# USC (BFA) Film and TV Production 2017



## futureauteur (Mar 6, 2017)

Hey guys! I saw that there was a really nice USC Film and TV Production graduate forum going on and figured us undergrad applicants could really use one too! We could also make our own undergrad tracking sheet (if there isn't one already).

So let's go! I have some questions about interviews and the admission process (what is the acceptance rate of those who get interviews/what do they even mean????) and would love to get some answers from you all.


----------



## Chris W (Mar 6, 2017)

futureauteur said:


> We could also make our own undergrad tracking sheet (if there isn't one already).



Done. 

Undergraduate Film School Applications 2017


----------



## Chris W (Mar 6, 2017)

Chris W said:


> Done.
> 
> Undergraduate Film School Applications 2017



Edited it to update link because the first one wasn't editable by anyone but me.
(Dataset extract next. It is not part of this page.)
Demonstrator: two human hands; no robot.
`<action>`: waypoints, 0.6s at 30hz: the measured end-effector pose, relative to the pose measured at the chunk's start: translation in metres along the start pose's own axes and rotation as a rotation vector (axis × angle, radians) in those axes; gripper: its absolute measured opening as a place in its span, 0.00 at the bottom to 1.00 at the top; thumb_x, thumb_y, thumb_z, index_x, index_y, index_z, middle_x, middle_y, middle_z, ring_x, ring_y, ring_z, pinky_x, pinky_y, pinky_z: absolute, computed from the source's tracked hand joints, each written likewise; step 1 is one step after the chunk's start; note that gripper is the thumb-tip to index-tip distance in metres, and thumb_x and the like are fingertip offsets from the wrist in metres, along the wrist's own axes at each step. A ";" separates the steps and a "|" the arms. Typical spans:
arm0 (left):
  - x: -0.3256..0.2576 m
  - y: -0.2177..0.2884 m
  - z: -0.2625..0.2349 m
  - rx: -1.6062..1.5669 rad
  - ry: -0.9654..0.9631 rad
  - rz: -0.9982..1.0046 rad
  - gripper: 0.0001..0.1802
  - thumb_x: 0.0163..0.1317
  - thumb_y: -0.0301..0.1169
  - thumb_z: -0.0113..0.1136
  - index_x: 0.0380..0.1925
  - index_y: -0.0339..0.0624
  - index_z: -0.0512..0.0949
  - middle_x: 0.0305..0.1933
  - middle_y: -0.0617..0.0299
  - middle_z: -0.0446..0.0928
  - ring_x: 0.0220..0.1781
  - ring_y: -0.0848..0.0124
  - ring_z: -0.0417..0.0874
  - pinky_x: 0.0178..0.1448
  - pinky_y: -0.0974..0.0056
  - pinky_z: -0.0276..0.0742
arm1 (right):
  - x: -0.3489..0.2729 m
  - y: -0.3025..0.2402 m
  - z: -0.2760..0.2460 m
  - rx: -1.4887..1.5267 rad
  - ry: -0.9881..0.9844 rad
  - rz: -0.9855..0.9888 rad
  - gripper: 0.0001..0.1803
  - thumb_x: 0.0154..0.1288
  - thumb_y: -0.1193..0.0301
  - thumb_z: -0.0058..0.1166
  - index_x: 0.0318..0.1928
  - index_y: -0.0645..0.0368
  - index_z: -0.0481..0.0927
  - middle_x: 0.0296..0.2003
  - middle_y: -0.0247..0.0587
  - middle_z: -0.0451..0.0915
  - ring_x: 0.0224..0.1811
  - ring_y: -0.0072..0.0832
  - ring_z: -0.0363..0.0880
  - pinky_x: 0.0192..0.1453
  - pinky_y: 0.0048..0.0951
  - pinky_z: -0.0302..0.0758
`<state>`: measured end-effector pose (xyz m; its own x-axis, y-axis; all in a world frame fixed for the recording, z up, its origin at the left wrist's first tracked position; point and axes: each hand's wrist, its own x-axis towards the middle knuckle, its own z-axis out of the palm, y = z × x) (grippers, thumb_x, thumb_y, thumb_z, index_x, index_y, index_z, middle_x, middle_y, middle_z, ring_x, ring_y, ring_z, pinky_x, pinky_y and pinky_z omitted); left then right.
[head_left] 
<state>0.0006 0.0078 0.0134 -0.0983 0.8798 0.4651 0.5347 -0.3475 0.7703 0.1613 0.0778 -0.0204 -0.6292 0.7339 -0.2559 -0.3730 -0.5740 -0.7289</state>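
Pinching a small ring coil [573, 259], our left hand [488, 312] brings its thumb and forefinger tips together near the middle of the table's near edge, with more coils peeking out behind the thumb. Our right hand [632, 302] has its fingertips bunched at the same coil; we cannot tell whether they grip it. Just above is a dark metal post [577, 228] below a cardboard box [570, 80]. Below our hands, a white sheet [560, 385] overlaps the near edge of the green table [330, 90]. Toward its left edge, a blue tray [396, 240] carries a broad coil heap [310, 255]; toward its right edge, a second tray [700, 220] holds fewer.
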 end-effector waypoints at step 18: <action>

Oopps.


----------



## MikeSky (May 14, 2017)

futureauteur said:


> Hey guys! I saw that there was a really nice USC Film and TV Production graduate forum going on and figured us undergrad applicants could really use one too! We could also make our own undergrad tracking sheet (if there isn't one already).
> 
> So let's go! I have some questions about interviews and the admission process (what is the acceptance rate of those who get interviews/what do they even mean????) and would love to get some answers from you all.



Hey have you heard anything back yet thus far?


----------